PROBLEM STATEMENT
Present the data once more in exactly its original form.

(TASK MATERIAL)

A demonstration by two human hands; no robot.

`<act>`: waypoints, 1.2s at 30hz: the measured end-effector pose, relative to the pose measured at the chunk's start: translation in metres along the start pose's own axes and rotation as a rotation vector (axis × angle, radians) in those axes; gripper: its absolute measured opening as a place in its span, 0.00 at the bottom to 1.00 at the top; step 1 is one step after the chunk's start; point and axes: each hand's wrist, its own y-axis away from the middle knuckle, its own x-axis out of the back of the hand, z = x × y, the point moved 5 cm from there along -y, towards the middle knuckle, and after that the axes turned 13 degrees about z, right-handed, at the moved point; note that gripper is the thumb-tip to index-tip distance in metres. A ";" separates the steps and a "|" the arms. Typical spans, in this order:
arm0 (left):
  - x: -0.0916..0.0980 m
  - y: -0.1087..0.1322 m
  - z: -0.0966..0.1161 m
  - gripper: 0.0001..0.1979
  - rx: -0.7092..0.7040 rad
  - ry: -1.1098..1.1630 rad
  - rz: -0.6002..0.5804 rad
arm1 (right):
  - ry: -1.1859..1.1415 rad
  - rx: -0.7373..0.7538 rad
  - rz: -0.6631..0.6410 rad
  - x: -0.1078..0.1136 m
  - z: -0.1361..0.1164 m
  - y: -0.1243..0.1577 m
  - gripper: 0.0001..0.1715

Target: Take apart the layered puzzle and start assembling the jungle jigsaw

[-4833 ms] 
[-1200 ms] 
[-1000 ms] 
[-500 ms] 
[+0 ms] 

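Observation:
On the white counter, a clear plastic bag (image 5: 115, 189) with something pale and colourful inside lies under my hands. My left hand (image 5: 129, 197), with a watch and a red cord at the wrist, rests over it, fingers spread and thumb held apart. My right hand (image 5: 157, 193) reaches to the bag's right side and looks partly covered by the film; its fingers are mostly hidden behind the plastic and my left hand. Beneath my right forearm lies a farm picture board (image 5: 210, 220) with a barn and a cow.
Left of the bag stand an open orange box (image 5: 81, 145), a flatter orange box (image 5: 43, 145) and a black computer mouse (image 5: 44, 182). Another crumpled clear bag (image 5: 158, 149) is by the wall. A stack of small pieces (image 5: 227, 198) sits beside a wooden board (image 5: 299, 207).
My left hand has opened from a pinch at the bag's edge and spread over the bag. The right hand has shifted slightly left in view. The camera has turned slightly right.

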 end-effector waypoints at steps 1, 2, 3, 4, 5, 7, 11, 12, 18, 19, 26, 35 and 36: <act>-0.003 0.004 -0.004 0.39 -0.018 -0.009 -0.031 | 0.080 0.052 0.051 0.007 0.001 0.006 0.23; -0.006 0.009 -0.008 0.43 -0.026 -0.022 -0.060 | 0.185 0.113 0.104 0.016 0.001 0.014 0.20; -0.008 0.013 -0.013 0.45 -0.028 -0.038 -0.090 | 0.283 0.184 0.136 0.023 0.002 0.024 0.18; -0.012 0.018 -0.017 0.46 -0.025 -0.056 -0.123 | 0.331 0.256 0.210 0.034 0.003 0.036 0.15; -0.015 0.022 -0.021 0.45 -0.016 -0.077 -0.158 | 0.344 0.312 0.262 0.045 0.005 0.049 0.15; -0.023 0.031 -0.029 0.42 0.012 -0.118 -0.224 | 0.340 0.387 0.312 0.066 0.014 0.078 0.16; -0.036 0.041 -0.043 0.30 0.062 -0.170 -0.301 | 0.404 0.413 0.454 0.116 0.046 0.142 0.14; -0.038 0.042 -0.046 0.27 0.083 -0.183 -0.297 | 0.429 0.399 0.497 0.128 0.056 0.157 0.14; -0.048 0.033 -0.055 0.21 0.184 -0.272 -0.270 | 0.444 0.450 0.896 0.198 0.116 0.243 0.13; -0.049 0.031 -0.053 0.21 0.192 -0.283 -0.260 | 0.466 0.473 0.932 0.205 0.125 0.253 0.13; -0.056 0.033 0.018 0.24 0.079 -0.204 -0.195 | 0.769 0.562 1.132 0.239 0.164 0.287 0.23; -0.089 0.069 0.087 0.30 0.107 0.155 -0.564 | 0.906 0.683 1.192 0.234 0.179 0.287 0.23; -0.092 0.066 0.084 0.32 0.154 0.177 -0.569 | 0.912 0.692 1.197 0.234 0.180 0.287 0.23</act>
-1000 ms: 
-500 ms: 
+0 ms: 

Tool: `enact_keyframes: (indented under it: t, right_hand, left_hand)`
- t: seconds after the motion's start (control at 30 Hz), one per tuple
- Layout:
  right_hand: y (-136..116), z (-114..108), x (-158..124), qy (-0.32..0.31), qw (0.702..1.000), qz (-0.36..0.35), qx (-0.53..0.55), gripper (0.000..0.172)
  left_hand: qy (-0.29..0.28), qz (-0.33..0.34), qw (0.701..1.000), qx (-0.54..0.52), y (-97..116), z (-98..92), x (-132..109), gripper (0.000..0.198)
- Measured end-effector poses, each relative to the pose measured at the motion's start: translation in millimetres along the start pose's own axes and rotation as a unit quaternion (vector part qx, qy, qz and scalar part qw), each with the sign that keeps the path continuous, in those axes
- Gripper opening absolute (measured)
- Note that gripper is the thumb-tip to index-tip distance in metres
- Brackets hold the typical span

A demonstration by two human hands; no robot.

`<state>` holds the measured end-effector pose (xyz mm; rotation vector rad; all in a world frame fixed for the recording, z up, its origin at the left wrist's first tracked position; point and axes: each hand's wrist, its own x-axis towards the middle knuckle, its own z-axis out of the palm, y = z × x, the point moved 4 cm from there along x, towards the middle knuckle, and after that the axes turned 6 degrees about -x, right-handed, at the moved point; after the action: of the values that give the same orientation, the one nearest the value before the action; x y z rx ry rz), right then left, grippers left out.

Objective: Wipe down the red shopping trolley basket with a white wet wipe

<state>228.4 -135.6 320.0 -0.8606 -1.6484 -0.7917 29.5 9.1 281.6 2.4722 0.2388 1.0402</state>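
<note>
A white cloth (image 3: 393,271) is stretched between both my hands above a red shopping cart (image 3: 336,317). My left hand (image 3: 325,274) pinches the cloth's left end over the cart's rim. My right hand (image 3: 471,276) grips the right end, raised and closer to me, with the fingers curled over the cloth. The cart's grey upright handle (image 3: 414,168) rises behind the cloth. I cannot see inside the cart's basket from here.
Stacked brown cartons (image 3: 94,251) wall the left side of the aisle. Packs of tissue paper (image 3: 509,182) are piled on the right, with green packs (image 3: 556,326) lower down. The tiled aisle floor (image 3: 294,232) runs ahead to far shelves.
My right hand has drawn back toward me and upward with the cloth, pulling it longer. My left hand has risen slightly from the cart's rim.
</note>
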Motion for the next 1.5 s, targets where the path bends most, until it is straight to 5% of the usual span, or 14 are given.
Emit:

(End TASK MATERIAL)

THE ANSWER
A demonstration by two human hands; no robot.

`<act>`: waypoints, 1.2s at 30hz: the measured end-effector pose, relative to the pose measured at the chunk's start: translation in metres along the start pose's own axes and rotation as a rotation vector (axis × angle, radians) in those axes; gripper: its absolute measured opening as a place in its span, 0.00 at the bottom to 1.00 at the top; step 1 is one step after the chunk's start; point and axes: each hand's wrist, its own y-axis away from the middle knuckle, its own x-axis out of the back of the hand, z = x × y, the point moved 5 cm from there along -y, towards the middle knuckle, and after that the axes turned 13 degrees about z, right-handed, at the moved point; note that gripper is the thumb-tip to index-tip distance in metres. A ";" separates the steps and a "|" the arms. Typical spans, in this order:
arm0 (left):
  - x: -0.0916..0.0980 m
  - y: -0.1087..0.1322 m
  - z: -0.0966..0.1161 m
  - gripper: 0.0001..0.1979
  - rx: -0.7092..0.7040 rad
  - ry: -1.1098..1.1630 rad
  - rz: -0.6002..0.5804 rad
arm1 (right):
  - ry: -1.1859..1.1415 rad
  - rx: -0.7373..0.7538 rad
  - rz: -0.6631..0.6410 rad
  - x: -0.1078..0.1136 m
  - z: -0.1361..0.1164 m
  - y: -0.1243..0.1577 m
  - gripper: 0.0001..0.1715

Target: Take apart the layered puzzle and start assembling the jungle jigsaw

[-4833 ms] 
[-1200 ms] 
[-1000 ms] 
[-500 ms] 
[+0 ms] 

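Observation:
On the white counter, a clear plastic bag (image 5: 115, 189) with something pale and colourful inside lies under my hands. My left hand (image 5: 129, 197), with a watch and a red cord at the wrist, rests over it, fingers spread and thumb held apart. My right hand (image 5: 157, 193) reaches to the bag's right side and looks partly covered by the film; its fingers are mostly hidden behind the plastic and my left hand. Beneath my right forearm lies a farm picture board (image 5: 210, 220) with a barn and a cow.
Left of the bag stand an open orange box (image 5: 81, 145), a flatter orange box (image 5: 43, 145) and a black computer mouse (image 5: 44, 182). Another crumpled clear bag (image 5: 158, 149) is by the wall. A stack of small pieces (image 5: 227, 198) sits beside a wooden board (image 5: 299, 207).
My left hand has opened from a pinch at the bag's edge and spread over the bag. The right hand has shifted slightly left in view. The camera has turned slightly right.
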
 end-effector waypoints at steps 1, 2, 3, 4, 5, 7, 11, 12, 18, 19, 26, 35 and 36: <act>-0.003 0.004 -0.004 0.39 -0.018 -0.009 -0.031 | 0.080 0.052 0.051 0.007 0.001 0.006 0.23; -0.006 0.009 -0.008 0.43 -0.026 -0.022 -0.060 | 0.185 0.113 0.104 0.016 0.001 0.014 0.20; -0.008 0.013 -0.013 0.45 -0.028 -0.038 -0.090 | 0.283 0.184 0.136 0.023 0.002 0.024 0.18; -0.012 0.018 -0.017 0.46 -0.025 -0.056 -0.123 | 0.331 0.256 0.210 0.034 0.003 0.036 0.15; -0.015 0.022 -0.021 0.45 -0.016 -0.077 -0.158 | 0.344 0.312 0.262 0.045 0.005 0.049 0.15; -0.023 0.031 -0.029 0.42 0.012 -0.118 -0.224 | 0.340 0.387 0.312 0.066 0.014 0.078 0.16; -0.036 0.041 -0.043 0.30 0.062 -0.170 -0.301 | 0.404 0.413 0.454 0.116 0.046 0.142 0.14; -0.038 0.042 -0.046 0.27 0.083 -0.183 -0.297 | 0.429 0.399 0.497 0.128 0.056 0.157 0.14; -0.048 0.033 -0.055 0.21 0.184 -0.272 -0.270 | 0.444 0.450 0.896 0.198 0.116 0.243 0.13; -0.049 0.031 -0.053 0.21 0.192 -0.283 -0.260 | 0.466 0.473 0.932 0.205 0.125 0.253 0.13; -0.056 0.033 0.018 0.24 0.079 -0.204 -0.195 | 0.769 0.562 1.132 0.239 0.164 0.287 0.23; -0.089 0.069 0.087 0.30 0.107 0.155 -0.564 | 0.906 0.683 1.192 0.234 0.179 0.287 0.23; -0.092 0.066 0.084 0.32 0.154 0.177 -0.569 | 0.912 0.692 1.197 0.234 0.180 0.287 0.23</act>
-1000 ms: 
-500 ms: 
+0 ms: 

Tool: `enact_keyframes: (indented under it: t, right_hand, left_hand)`
- t: seconds after the motion's start (control at 30 Hz), one per tuple
- Layout:
  right_hand: y (-136..116), z (-114..108), x (-158..124), qy (-0.32..0.31), qw (0.702..1.000), qz (-0.36..0.35), qx (-0.53..0.55), gripper (0.000..0.172)
  left_hand: qy (-0.29..0.28), qz (-0.33..0.34), qw (0.701..1.000), qx (-0.54..0.52), y (-97..116), z (-98..92), x (-132..109), gripper (0.000..0.198)
- Measured end-effector poses, each relative to the pose measured at the motion's start: translation in millimetres along the start pose's own axes and rotation as a unit quaternion (vector part qx, qy, qz and scalar part qw), each with the sign that keeps the path continuous, in those axes
- Gripper opening absolute (measured)
- Note that gripper is the thumb-tip to index-tip distance in metres
- Brackets hold the typical span

A demonstration by two human hands; no robot.

`<state>` holds the measured end-effector pose (xyz mm; rotation vector rad; all in a world frame fixed for the recording, z up, its origin at the left wrist's first tracked position; point and axes: each hand's wrist, its own x-axis towards the middle knuckle, its own z-axis out of the palm, y = z × x, the point moved 4 cm from there along x, towards the middle knuckle, and after that the axes turned 6 degrees about -x, right-handed, at the moved point; after the action: of the values that give the same orientation, the one nearest the value before the action; x y z rx ry rz), right then left, grippers left out.

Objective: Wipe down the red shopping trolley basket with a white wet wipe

<state>228.4 -135.6 320.0 -0.8606 -1.6484 -0.7917 29.5 9.1 281.6 2.4722 0.2388 1.0402</state>
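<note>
A white cloth (image 3: 393,271) is stretched between both my hands above a red shopping cart (image 3: 336,317). My left hand (image 3: 325,274) pinches the cloth's left end over the cart's rim. My right hand (image 3: 471,276) grips the right end, raised and closer to me, with the fingers curled over the cloth. The cart's grey upright handle (image 3: 414,168) rises behind the cloth. I cannot see inside the cart's basket from here.
Stacked brown cartons (image 3: 94,251) wall the left side of the aisle. Packs of tissue paper (image 3: 509,182) are piled on the right, with green packs (image 3: 556,326) lower down. The tiled aisle floor (image 3: 294,232) runs ahead to far shelves.
My right hand has drawn back toward me and upward with the cloth, pulling it longer. My left hand has risen slightly from the cart's rim.
</note>
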Motion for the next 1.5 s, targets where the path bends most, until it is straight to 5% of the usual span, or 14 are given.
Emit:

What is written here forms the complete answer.